La première partie est assurée par Ghost Woman, groupe de garage psychédélique canadien, qui remplit parfaitement sa tâche et fait vite monter le mercure à coup de guitares saturées et de batterie lourde. Pas follement originale mais diablement efficace, leur musique nous permet de nous chauffer les oreilles tout en s'arrosant le gosier (modérément, mardi soir oblige). Dans la salle bondée, les fans de The Fall en Fred Perry et aux tempes grisonnantes côtoient ceux de Yard Act, en jeans baggy et aux joues encore roses alors que les troupes britanniques ont de nouveau débarqué à Paris, presque aussi nombreuses que pour une final de Champions League. C'est donc dans ce joyeux bordel que cohabitent anciens et modernes, grenouilles et rosbifs, tous venus applaudir ce soir un des plus originaux fleurons de la bouillonnante scène néo-post-punk anglaise.

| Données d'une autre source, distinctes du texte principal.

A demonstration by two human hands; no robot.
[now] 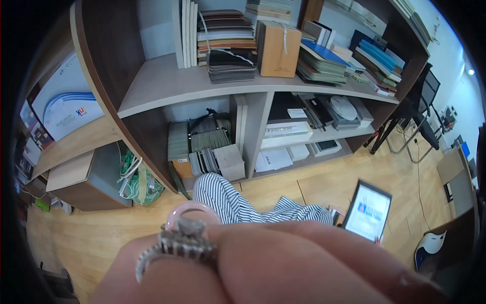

C'est avec une vista toute féline qu'on voit notre photographe se faufiler dans une fosse aussi compacte qu'une rame de RER B un jour de grève pour atteindre le tout premier rang et vous proposer comme toujours des clichés pris sur le vif de haute qualité. Goguenards, Lewis Maynard, bassiste chevelu au look de métalleux 70's, Tom Dowse guitariste sur-expressif et visiblement chauffé à blanc, sortant d'un groupe de punk hardcore early-90's et Nick Buxton, batteur preppy à la Vampire Weekend, investissent la scène sous les hourras du public. Sur l'introduction de Kwenky Kups, Florence Shaw fait son arrivée, cheveux lissés en avant lui mangeant les trois-quarts du visage et chemise à carreau oversized, en mode Béatrice Dalle meets Kurt Cobain. Visiblement aussi heureuse que nous de sa présence à Paris, elle en profite pour nous annoncer que ce concert marque pour eux la toute première date de leur tournée Stumpwork.

C'est peut-être justement là que le bât blesse car le groupe paraît encore en rodage. Sur les trois premiers morceaux, la voix de Florence, mal balancée, sera largement couverte par les instruments, gâchant l'excellent Gary Ashby, sur lequel l'anglaise s'essaie (un peu) au chant et surtout Scratchcard Lanyard, LE hit du groupe. On salue d'ailleurs l'audace de Dry Cleaning qui osent reléguer ce titre phare en début de set plutôt que de se l'imposer en éternel bouquet final. Ce choix judicieux s'avèrera sans doute salvateur pour leur santé mentale (parlez donc d'ici deux ou trois ans de Chaise Longue à Wet Leg), mais on aurait quand même aimé assister à une version plus réussie.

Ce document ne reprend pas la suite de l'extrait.